_Required work_.
Your output should be the lines from the start of the data through the line containing "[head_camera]", exactly and nothing more.

_Collected material_.
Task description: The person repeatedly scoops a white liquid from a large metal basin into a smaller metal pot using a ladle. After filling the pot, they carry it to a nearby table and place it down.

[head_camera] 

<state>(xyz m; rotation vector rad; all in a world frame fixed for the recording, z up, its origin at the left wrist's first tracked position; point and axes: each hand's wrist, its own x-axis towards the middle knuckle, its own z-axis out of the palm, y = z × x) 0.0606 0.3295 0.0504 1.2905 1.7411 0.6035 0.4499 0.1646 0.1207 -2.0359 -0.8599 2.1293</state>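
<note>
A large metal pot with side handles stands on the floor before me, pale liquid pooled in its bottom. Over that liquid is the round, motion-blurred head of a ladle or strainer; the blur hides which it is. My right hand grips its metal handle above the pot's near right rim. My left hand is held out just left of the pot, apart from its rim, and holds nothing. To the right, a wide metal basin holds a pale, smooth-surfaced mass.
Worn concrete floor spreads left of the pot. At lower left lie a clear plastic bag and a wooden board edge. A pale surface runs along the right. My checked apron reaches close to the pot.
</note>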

_Exercise response_.
Task description: The person repeatedly scoops a white liquid from a large metal basin into a smaller metal pot using a ladle. After filling the pot, they carry it to a nearby table and place it down.

[head_camera] 

This exercise is now finished.